SATURDAY/SUNDAY: We've got a celebration for the Year of the Horse at the library and a radio building workshop at our local hands-on science museum, a Goodwill store-wide sale that Syd and I might be visiting to seek out green sequined formal wear, and hopefully just the very last touches to put on a Science Fair project.

Because what could be a better family bonding activity than re-articulating a chicken skeleton together?


Tina said...

Now that the kiddo is starting to feel better, we might actually do some school work with her. Maybe.
For the chicken carcass, try looking for a local farm, or can you contact someone through 4-H that might raise chickens for food?

julie said...

I am so glad that she's feeling better! My girls totally owe her some major letter action--they were THRILLED to get her package, by the way!--but for some reason this is the season of long-winded projects that we've got to get through first.

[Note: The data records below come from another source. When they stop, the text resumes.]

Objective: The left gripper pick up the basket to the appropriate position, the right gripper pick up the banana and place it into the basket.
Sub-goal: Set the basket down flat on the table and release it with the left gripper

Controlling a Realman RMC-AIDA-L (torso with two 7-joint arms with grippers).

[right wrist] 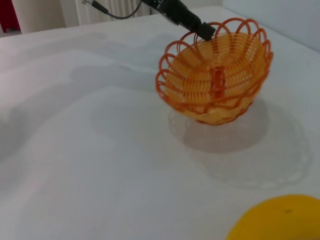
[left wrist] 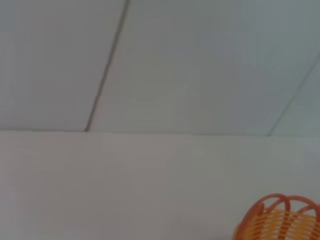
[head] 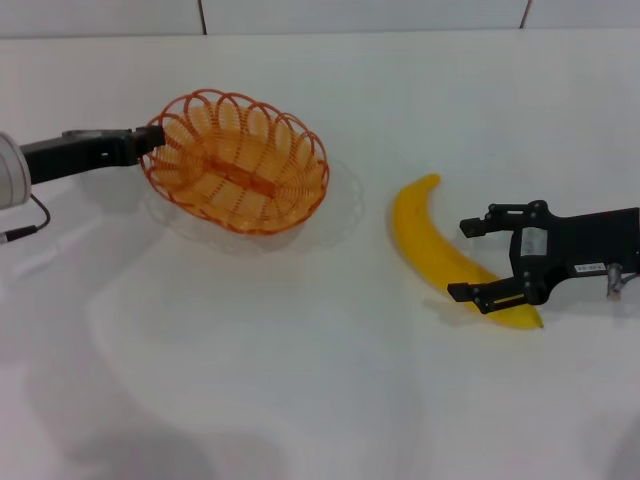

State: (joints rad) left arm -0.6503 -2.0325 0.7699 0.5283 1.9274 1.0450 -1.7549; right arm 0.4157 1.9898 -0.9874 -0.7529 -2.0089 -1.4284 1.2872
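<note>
Left gripper (head: 150, 142) is clamped on the rim of the basket (head: 236, 160), which is held tilted above the white table (head: 300, 380), nothing inside. Right gripper (head: 478, 262) is spread around the banana (head: 440, 250) lying on the table; its white label (head: 588, 267) cannot be read.

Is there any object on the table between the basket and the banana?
No. In the head view, only bare white table separates the basket from the banana.

Head view: high, looking down across table (head: 300, 400). Wrist views sit low: left faces wall, right faces table; all share basket (head: 237, 160).
</note>
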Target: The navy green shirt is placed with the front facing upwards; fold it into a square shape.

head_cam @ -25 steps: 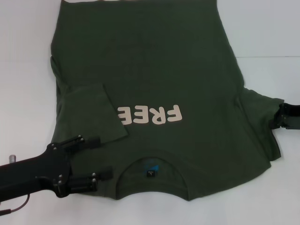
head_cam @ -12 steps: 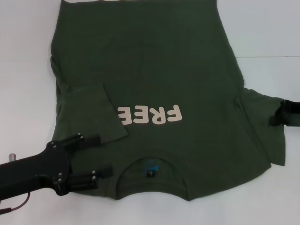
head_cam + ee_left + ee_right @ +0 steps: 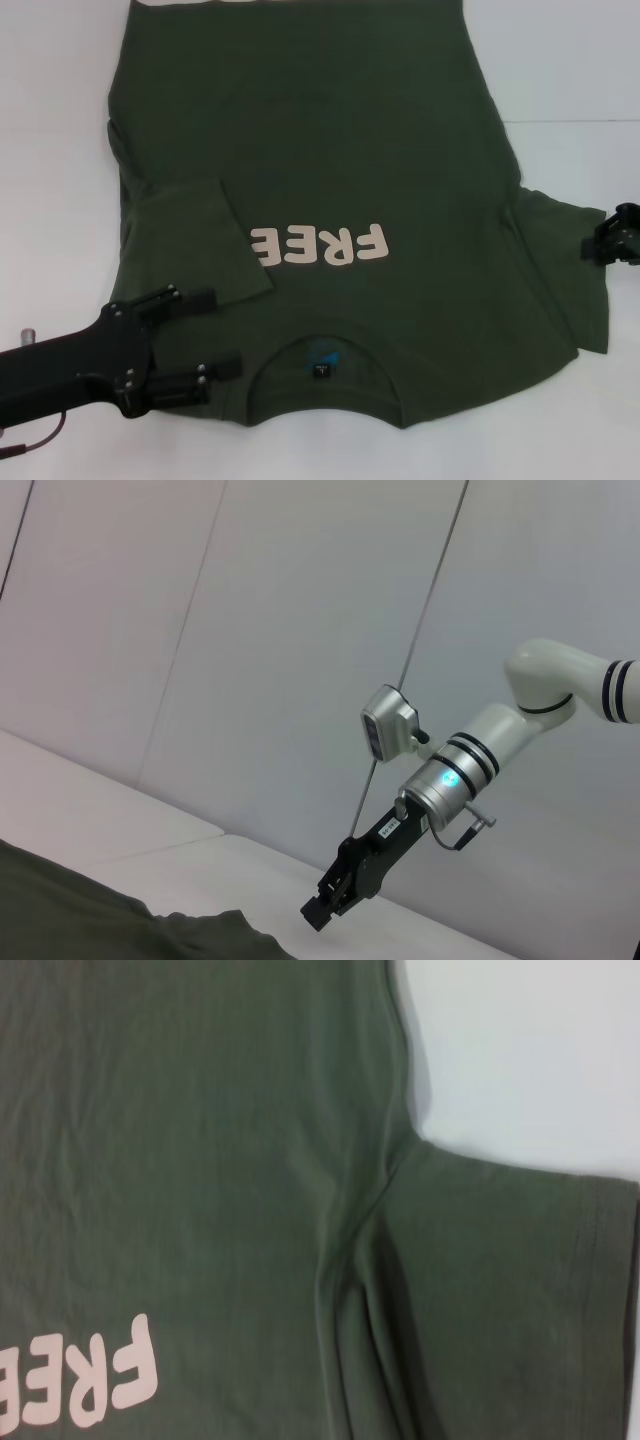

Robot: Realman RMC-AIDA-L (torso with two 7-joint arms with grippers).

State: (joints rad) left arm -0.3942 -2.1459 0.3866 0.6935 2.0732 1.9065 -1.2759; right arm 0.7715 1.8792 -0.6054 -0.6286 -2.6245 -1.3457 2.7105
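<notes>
Lying front-up, navy green shirt (image 3: 330, 180), left sleeve (image 3: 195, 235) folded inward

Even, bright, diffuse light; soft shadows, no harsh glare.

In the head view the white table (image 3: 60, 150) washes pale toward 12 o'clock, while the navy green shirt (image 3: 320, 150) reads dark with faint fold shading. A thin soft shadow edges the sleeve at 3 o'clock. The right wrist view is slightly soft; the left wrist view is evenly lit.
</notes>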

I have tried every remotely normal source for a complete chicken carcass, sigh. I think that this is just the exact wrong time of year for it. Everybody slaughtered their unwanted chickens back in the fall when they were nice and fat, so that they wouldn't have to feed them through the winter. Fortunately, there's an epic international grocery in Indy that we love exploring, so even if we don't find a chicken there tonight, surely we'll find *something* that the girls can re-articulate the skeleton from. Or maybe I will just have them do the grocery store chickens for now--still informative, even if it's not the whole skeleton.